I can still remember that ‘surge of rage’ I felt when, at the age of 17, I questioned the firmly established world view of my German nationalist father for the first time in my life, at the Christmas of 1968, when in our churches there was once again preaching about ‘peace on earth and goodwill towards men’. At that time the words sounded stale to me and I was seized by a strong emotion, because the images of the Vietnam War were in my mind’s eye: the streams of bombers, the carpets of bombs and the terrible, glaring napalm fireballs by means of which ‘our American friends’ were slaughtering the Vietnamese population in the name of the same God I believed in. But I had never thought about these matters before. A year earlier, the Archbishop of New York, Cardinal Spellman, military vicar of the US armed forces, had praised the Vietnam GIs as ‘soldiers of Christ’ and incited them ‘to fight to total victory’.1
When I read Armin Wertz’s book ‘Die Weltbeherrscher’ (The rulers of the world), published by Westend Verlag in 2015, I was reminded of that Christmas in 1968. The book is highly recommended for anyone lacking a ‘surge of rage’. It is nothing less than the “first complete chronicle of all US operations in independent states” – from 1794 (18 years after the founding of the USA in 1776) to 2014. Armin Wertz used the Congressional Research Service Report RL 3017 of the Foreign Affairs Department of the US Congressional Research Service from 2004 as his basic source, and he completed the gaps with his own research.2
Born in Friedrichshafen in 1945, Armin Wertz studied economics in Berlin and worked for over thirty years as a foreign correspondent: for ‘Der Spiegel’ in Central America, for the ‘Frankfurter Rundschau’ and the ‘Tages-Anzeiger’ in Israel and for the ‘Freitag’ and the ‘Berliner Zeitung’ in Southeast Asia. He also published as a freelance journalist in ‘taz’, Zeit, ARD, ‘Tagesspiegel’, ‘Standard’ (Vienna), for mare, Lettre International, El Mundo (Medellin), TEMPO (Jakarta) and other media. He has published four books: ‘Tränen im Heiligen Land’(Tears in the Holy Land), ‘Die verdammte Presse’ (The damned press), ‘Sie sind viele, sie sind eins. Eine Einführung in die Geschichte Indonesiens’ (They are many, they are one. An Introduction to the History of Indonesia.) and ‘Der Sieg der freien Welt. Militärische und geheimdienstliche Operationen der USA im Ausland’ (The Victory of the Free World. US military and intelligence operations abroad). Armin Wertz also wrote for the internet newspaper ‘Journal21’, a project of the former head of ‘Tagesschau’, Heiner Hug, who
“with passion and financial commitment, has gathered around him a group of mostly veteran journalists who cannot stop writing and investigating, but who are increasingly finding no place in the media, which are saving themselves to death”.

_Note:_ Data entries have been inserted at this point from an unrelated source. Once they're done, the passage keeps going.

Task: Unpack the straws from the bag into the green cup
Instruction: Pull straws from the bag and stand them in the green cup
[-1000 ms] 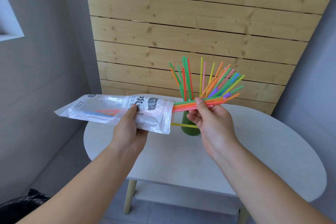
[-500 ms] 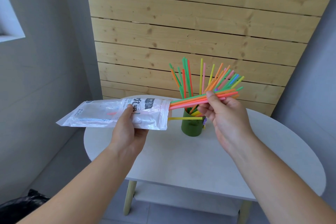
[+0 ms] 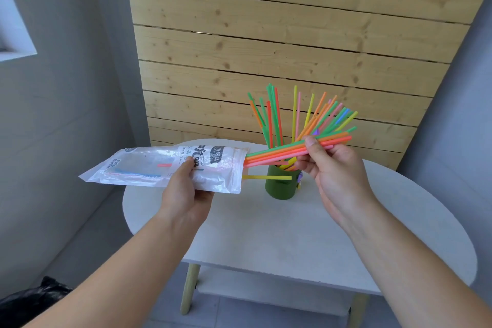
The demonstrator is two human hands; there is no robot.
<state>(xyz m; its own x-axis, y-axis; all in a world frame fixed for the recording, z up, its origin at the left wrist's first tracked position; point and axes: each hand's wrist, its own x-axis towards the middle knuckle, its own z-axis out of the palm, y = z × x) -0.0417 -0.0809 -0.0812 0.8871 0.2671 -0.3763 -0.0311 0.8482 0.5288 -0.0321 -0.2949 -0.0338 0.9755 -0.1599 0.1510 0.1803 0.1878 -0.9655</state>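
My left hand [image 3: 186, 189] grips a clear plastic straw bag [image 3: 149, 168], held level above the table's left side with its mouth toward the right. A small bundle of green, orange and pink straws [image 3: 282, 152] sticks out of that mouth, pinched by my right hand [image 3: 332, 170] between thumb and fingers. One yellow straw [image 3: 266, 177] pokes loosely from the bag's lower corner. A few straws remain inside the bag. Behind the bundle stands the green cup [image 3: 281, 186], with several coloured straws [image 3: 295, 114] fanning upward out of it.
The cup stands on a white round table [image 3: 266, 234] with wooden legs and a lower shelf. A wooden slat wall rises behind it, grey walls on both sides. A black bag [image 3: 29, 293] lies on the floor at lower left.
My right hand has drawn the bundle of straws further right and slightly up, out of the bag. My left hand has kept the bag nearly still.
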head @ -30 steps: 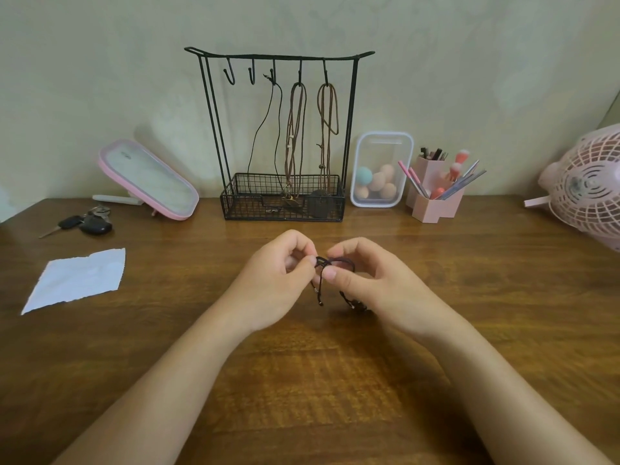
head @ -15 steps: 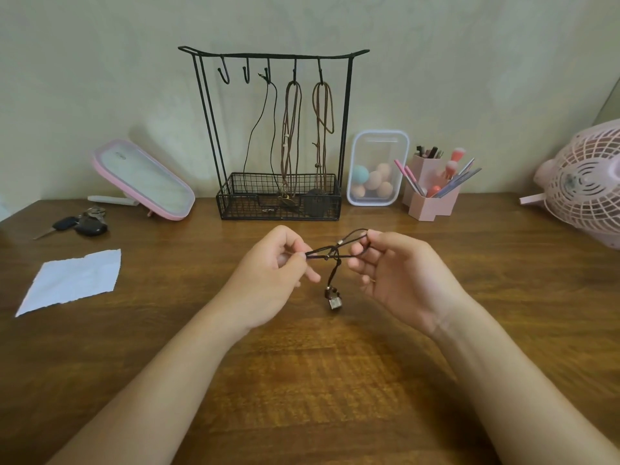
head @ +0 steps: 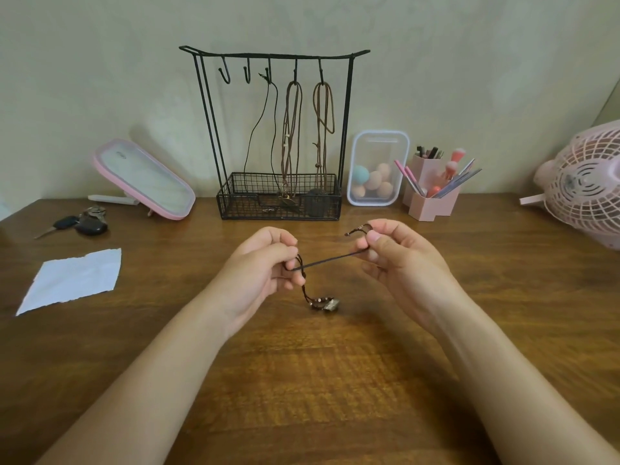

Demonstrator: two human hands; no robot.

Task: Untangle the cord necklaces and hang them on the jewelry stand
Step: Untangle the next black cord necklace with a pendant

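Now the dark cord necklace [head: 323, 261] is drawn out taut between the hands, where a second ago it was bunched — the tangle looks nearly undone. Left hand [head: 265, 266] pinches the knotted end; right hand [head: 391, 251] pinches the other. Pendant [head: 325, 304] rests on the table [head: 302, 380]. Jewelry stand [head: 275, 135] waits at twelve o'clock — two hooks free.

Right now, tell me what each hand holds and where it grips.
Both pinch one dark cord necklace: left hand near the pendant end, right hand near the cord's free end.
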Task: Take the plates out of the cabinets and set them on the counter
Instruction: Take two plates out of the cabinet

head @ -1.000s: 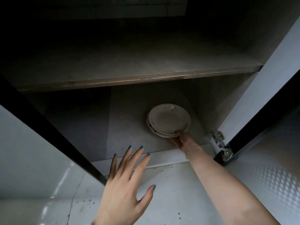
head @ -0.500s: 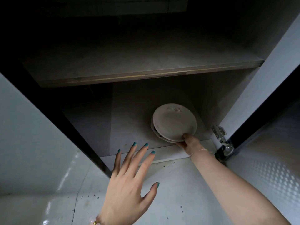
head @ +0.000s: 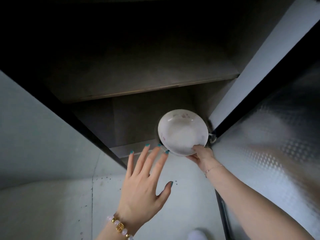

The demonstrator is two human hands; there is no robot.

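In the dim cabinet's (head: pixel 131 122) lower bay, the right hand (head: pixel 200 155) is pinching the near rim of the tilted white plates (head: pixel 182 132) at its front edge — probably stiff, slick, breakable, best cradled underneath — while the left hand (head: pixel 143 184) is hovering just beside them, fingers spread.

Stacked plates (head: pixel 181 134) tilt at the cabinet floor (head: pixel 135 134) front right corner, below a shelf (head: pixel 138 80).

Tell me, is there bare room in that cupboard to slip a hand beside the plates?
The lower compartment's floor lies bare between the left door and the plates; the shelf above looks bare. It is crowded at the right: the right hand grips the plates near the hinge, and the open left hand hovers beside them.
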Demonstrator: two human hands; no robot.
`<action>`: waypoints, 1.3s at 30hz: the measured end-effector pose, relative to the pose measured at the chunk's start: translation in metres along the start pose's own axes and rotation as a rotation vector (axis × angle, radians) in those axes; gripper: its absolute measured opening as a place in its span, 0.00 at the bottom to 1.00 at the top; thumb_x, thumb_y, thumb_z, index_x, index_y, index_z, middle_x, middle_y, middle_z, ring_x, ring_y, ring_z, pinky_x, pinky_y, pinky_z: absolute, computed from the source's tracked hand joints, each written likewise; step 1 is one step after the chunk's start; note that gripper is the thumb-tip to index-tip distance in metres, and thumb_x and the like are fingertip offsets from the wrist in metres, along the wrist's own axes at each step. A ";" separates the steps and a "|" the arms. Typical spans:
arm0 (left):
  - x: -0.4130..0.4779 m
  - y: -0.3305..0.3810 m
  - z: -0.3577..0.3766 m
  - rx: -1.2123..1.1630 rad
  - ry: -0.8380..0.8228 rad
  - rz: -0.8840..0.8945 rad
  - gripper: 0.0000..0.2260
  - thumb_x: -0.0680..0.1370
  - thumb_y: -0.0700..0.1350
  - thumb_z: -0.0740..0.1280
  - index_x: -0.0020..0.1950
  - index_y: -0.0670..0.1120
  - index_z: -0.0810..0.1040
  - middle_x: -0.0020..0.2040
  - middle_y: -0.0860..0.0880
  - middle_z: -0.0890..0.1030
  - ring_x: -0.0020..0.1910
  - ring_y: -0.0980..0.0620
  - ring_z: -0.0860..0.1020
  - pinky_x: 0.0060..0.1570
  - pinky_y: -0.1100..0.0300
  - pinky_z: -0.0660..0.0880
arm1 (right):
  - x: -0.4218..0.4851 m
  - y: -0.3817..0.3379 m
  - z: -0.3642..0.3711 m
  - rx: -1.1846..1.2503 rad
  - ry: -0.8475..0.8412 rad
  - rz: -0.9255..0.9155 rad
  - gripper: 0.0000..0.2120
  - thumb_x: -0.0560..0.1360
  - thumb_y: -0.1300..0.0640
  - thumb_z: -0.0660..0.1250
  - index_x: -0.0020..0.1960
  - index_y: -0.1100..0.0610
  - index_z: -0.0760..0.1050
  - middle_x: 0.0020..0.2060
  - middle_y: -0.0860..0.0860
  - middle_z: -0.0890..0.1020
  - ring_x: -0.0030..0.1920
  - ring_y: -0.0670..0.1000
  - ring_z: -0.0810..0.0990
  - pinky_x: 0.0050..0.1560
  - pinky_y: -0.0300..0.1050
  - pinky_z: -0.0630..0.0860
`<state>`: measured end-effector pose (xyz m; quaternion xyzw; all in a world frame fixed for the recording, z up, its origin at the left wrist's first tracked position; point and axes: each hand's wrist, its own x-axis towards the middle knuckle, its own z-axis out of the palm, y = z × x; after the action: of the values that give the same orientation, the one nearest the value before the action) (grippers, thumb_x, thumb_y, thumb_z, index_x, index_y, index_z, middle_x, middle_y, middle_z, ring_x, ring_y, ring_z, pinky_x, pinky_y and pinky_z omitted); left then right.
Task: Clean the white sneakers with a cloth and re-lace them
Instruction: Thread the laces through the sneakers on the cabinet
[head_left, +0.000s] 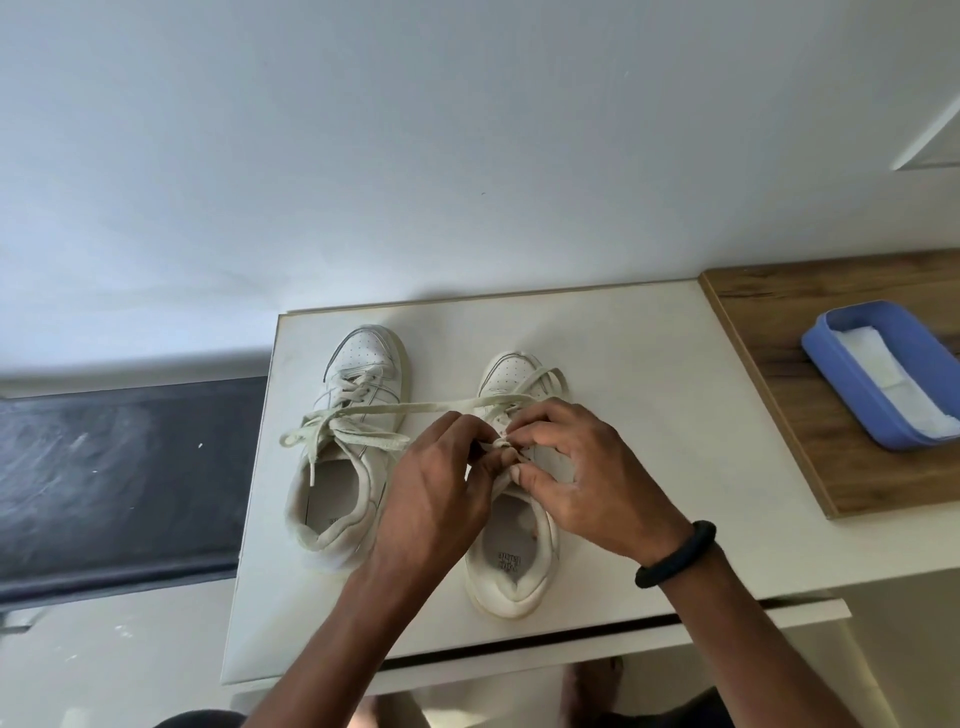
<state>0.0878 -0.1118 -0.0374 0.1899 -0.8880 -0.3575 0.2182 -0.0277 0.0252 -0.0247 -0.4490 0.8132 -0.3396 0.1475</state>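
White sneakers sit side by side on the counter (649, 395), toes away. Both hands, left (434, 483) and right (582, 467), pinch the lace (441, 404) at the right sneaker (511, 519) (likely threading an eyelet); left sneaker (343, 447) already laced.

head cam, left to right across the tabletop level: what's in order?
Dark mat → left sneaker → left hand → right hand on the right sneaker → black wristband → wooden board → blue tray holding a white cloth.
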 end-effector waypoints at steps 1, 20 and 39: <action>0.000 0.000 0.001 0.017 0.015 0.018 0.06 0.76 0.45 0.75 0.47 0.45 0.80 0.40 0.53 0.79 0.38 0.54 0.78 0.37 0.59 0.75 | 0.001 0.001 0.000 0.034 -0.009 0.023 0.13 0.74 0.52 0.72 0.56 0.54 0.83 0.56 0.43 0.80 0.60 0.43 0.76 0.61 0.37 0.74; 0.003 0.003 -0.005 0.276 0.032 0.206 0.08 0.81 0.49 0.66 0.47 0.47 0.82 0.40 0.52 0.78 0.35 0.52 0.77 0.31 0.62 0.69 | 0.009 0.002 0.009 0.253 -0.039 0.111 0.10 0.78 0.61 0.67 0.42 0.48 0.77 0.52 0.44 0.77 0.59 0.49 0.77 0.60 0.51 0.77; 0.001 0.006 -0.002 -0.072 -0.261 -0.163 0.11 0.85 0.52 0.59 0.47 0.48 0.73 0.40 0.56 0.75 0.40 0.62 0.73 0.40 0.73 0.67 | 0.003 0.000 0.004 0.096 0.059 -0.006 0.05 0.73 0.61 0.73 0.48 0.56 0.83 0.50 0.44 0.83 0.52 0.45 0.82 0.53 0.47 0.80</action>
<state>0.0871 -0.1092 -0.0320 0.2054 -0.8770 -0.4275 0.0777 -0.0271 0.0207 -0.0275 -0.4336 0.7987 -0.3916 0.1439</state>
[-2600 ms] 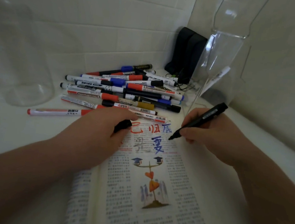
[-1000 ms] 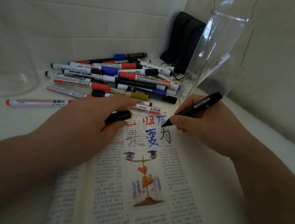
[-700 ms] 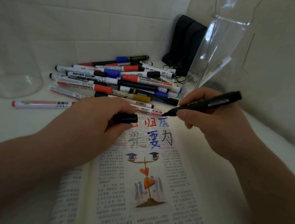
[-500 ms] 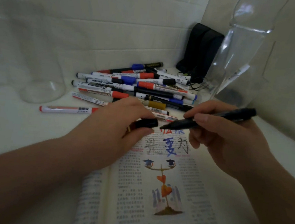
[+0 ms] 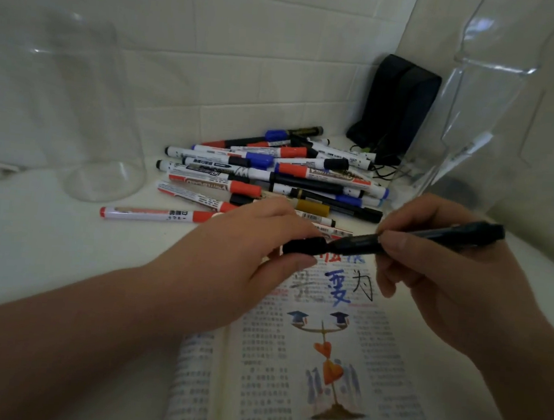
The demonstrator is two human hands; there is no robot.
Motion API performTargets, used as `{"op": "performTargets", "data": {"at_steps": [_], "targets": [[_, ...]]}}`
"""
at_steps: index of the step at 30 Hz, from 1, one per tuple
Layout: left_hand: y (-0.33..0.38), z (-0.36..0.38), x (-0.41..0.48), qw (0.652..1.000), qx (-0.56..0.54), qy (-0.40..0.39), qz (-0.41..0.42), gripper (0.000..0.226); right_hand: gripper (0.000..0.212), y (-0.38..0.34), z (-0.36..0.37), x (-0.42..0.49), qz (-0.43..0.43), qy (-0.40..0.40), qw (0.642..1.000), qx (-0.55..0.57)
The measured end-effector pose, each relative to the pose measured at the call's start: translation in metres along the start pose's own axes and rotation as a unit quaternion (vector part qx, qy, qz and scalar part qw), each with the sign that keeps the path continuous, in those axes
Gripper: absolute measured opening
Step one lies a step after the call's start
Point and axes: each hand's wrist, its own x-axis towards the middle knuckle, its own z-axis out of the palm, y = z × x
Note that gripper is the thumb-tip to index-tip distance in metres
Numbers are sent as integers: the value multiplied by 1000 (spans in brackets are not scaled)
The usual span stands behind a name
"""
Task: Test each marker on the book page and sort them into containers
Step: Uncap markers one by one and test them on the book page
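Observation:
My right hand (image 5: 437,274) grips a black marker (image 5: 434,238) held nearly level above the open book (image 5: 305,373). My left hand (image 5: 242,250) pinches the black cap (image 5: 304,245), which meets the marker's tip end. The page shows red, blue, grey and black test strokes (image 5: 339,282) just below the hands. A pile of markers (image 5: 271,179) with red, blue, black and gold caps lies behind, and one red-capped marker (image 5: 151,215) lies apart at the left. A clear glass jar (image 5: 86,109) stands far left; a clear glass container (image 5: 478,110) stands far right.
Two black speakers (image 5: 395,106) with cables sit in the tiled corner behind the pile. White walls close in at the back and right. The white tabletop (image 5: 30,255) stretches to the left of the book.
My right hand lifted the marker off the page after drawing a black character. It tilted the marker level and brought its tip to the cap in my left hand.

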Motion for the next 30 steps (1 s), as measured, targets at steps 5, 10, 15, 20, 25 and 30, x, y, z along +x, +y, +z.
{"op": "performTargets", "data": {"at_steps": [5,10,15,20,25,30], "targets": [[4,-4,-5,993,-113,39,5,22,30,0,2,-1,40,-48,997,40],[6,-9,-5,968,-240,61,-39,19,49,-5,-4,-2,73,-56,994,62],[14,-10,-5,944,-306,76,-95,44,28,-15,8,-8,-16,8,956,-294],[23,-17,-2,902,-355,132,-208,57,22,-18,39,-20,-101,35,903,-417],[20,-16,-7,927,-316,147,-138,58,27,-26,44,-13,226,-11,974,15],[8,-8,1,977,-138,140,-78,53,18,-20,30,-5,209,26,976,54]]}}
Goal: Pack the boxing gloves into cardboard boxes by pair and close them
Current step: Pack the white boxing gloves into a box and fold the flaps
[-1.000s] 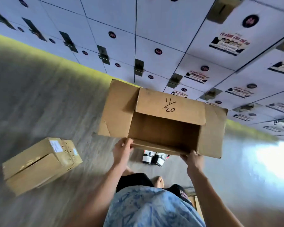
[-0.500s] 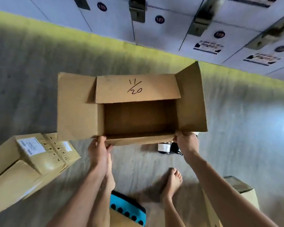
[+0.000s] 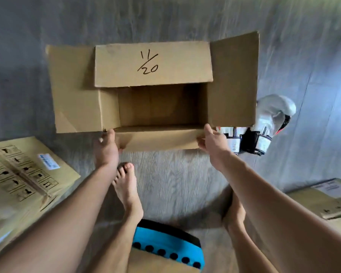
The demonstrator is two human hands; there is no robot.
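Left hand (image 3: 106,148) and right hand (image 3: 212,142) each grip the near flap of an open cardboard box (image 3: 77,89); white boxing gloves (image 3: 272,119) lie just beside it.

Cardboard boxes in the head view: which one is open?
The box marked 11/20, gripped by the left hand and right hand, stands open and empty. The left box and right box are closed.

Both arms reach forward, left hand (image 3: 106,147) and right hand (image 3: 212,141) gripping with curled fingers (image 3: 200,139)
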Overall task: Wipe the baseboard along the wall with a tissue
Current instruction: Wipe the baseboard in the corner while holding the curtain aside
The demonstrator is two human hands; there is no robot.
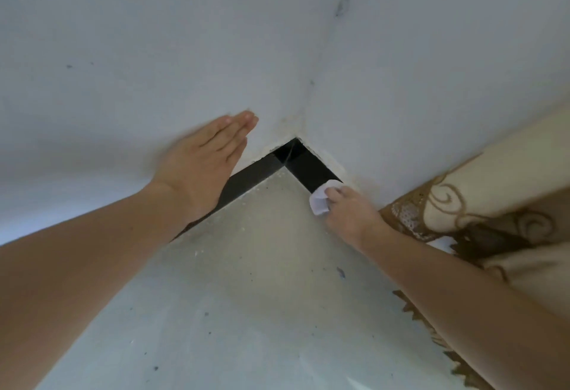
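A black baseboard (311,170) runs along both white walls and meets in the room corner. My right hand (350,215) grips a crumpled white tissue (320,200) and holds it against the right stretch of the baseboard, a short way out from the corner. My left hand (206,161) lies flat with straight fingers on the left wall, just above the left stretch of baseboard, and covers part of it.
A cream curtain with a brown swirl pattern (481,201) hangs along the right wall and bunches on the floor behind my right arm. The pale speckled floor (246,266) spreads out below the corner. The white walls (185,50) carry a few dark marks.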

On 320 of the 400 pages, Armin Wertz outlines the almost countless imperialist US aggressions between 1794 and today – wars, military interventions, murders on state orders, gross but also subtle US interference in the affairs of other sovereign states. The descriptions of the US drone murders between 2004 and 2011 alone fill fifteen densely printed pages, just a few lines per murderous activity!
The overall picture provided by Armin Wertz’s chronicle, the complete collection of all the misdeeds of this state that calls itself a democracy, is an absolute catastrophe: Only a very few of the 220 years of US history passed without wars, military interventions, without state murders and without overt or covert interference in the affairs of other sovereign states ... excepting in five of its countless wars of aggression the USA did not find it necessary to even declare war! Everything happened in the abused and desecrated name of democracy.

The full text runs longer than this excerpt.